De l'argent contre du grain
Son dévouement s'est manifesté de manière éclatante lors des périodes de crise. Des archives de 1724 témoignent que, dans l'espoir de soulager une grande famine, il fit l'acquisition de blé en mettant en gage toute son argenterie, y compris deux de ses propres calices.
Bâtisseur et aumônier militaire
En tant qu'aumônier militaire, il participa à la libération de Sinj, de Herceg Novi et de la région de la Neretva pendant la guerre de Morée. Après l'héroïque défense de Sinj en 1715, il fit construire à Brela, en signe de gratitude, l'église de Notre-Dame de la Victoire (aujourd'hui l'église Notre-Dame du Mont-Carmel).
Légendes de force spirituelle et miracles
La tradition orale de Brela conserve des récits fascinants sur sa vie :
La rencontre avec les brigands : Apprenant que six bandits projetaient de l'assassiner, il les attendit calmement dans l'Oratoire de Brela, vêtu de ses habits sacerdotaux les plus solennels. À sa question : « Qui cherchez-vous ? », les assaillants furent si impressionnés par son autorité et sa sérénité qu'ils s'enfuirent sans laisser de trace.
Le protecteur sous la « Falaise Terrible » (Strašna kosa) : Afin de protéger les habitants de Brela des éboulements de la falaise surnommée Strašna kosa, l'évêque se rendit à dos d'âne dans une grotte située sous la paroi rocheuse pour y déposer des saintes reliques destinées à veiller sur le village.
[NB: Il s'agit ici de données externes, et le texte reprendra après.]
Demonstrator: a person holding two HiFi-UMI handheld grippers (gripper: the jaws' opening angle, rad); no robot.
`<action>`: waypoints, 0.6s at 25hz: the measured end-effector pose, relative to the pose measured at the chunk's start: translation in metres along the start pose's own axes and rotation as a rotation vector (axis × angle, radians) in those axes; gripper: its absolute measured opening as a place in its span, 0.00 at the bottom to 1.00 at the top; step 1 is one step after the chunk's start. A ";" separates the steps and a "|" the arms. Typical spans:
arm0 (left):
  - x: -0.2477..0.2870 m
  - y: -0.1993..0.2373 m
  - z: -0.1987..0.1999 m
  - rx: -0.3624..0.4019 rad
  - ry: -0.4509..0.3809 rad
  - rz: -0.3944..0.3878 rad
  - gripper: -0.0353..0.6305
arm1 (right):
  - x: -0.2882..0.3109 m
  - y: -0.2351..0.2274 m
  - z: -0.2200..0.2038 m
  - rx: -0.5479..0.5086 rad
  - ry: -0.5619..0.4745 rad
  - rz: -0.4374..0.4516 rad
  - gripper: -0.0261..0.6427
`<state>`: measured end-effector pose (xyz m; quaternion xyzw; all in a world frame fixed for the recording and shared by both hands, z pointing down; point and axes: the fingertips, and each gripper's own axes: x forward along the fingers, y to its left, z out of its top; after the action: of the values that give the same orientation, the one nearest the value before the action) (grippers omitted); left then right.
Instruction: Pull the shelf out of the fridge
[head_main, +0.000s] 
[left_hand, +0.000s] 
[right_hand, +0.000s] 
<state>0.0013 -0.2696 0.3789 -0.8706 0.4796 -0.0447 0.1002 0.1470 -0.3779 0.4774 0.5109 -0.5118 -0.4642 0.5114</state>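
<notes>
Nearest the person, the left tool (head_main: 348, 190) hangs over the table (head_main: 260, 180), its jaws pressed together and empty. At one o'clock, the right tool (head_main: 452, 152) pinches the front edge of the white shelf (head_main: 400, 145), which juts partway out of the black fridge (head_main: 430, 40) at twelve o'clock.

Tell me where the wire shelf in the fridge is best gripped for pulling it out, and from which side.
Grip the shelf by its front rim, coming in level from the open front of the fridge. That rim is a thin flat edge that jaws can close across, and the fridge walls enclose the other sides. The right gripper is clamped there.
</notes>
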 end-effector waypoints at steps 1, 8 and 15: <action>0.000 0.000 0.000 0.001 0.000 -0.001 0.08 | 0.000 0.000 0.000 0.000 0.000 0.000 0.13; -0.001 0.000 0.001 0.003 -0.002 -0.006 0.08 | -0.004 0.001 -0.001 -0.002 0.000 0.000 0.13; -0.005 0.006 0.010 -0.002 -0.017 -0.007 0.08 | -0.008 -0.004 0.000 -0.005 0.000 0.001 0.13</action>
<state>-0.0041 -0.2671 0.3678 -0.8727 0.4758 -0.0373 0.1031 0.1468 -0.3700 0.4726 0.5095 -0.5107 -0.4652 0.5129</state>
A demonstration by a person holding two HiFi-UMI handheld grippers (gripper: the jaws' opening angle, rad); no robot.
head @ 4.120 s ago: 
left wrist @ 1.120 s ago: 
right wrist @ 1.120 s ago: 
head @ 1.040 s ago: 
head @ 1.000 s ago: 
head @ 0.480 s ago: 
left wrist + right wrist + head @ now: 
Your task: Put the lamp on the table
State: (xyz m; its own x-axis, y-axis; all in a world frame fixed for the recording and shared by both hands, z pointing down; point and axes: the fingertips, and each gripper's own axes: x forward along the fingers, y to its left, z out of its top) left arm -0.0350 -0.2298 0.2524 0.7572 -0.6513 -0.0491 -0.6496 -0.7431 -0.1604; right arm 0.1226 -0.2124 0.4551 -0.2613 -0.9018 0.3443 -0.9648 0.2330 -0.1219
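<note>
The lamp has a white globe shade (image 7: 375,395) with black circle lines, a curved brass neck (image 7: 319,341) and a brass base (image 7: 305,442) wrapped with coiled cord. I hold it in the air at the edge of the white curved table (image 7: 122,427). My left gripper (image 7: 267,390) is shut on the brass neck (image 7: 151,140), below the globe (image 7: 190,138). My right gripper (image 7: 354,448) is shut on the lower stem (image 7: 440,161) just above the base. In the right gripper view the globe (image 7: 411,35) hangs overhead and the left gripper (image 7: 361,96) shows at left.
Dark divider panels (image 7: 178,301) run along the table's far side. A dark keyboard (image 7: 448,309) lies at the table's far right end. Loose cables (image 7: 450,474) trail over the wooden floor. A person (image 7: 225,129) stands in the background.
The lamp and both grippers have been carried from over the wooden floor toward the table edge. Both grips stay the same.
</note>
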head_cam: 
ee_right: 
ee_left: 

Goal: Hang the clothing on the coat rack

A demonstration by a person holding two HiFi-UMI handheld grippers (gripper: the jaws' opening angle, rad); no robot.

Le semeur de riz sur la grève : La mémoire populaire garde aussi l'image insolite de l'évêque « semant du riz sur le rivage », un geste symbolisant son souci pour la fertilité et la survie de cette terre aride de karst.
Deux sépultures
Après sa mort, l'évêque fut enterré dans la cathédrale Saint-Marc à Makarska, avec cette humble inscription sur sa tombe : « Poussière, cendre et rien ». Cependant, selon les coutumes de l'époque et en raison de son lien charnel avec Brela, ses entrailles furent inhumées dans une petite tombe devant le maître-autel de l'église Notre-Dame du Mont-Carmel à Soline.
Guérisons miraculeuses
Aussitôt après son décès, don Eugen Vusio de Makarska recueillit les témoignages de 125 personnes concernant des guérisons miraculeuses survenues par l'intercession du regretté évêque, confirmant ainsi son statut de saint auprès du peuple.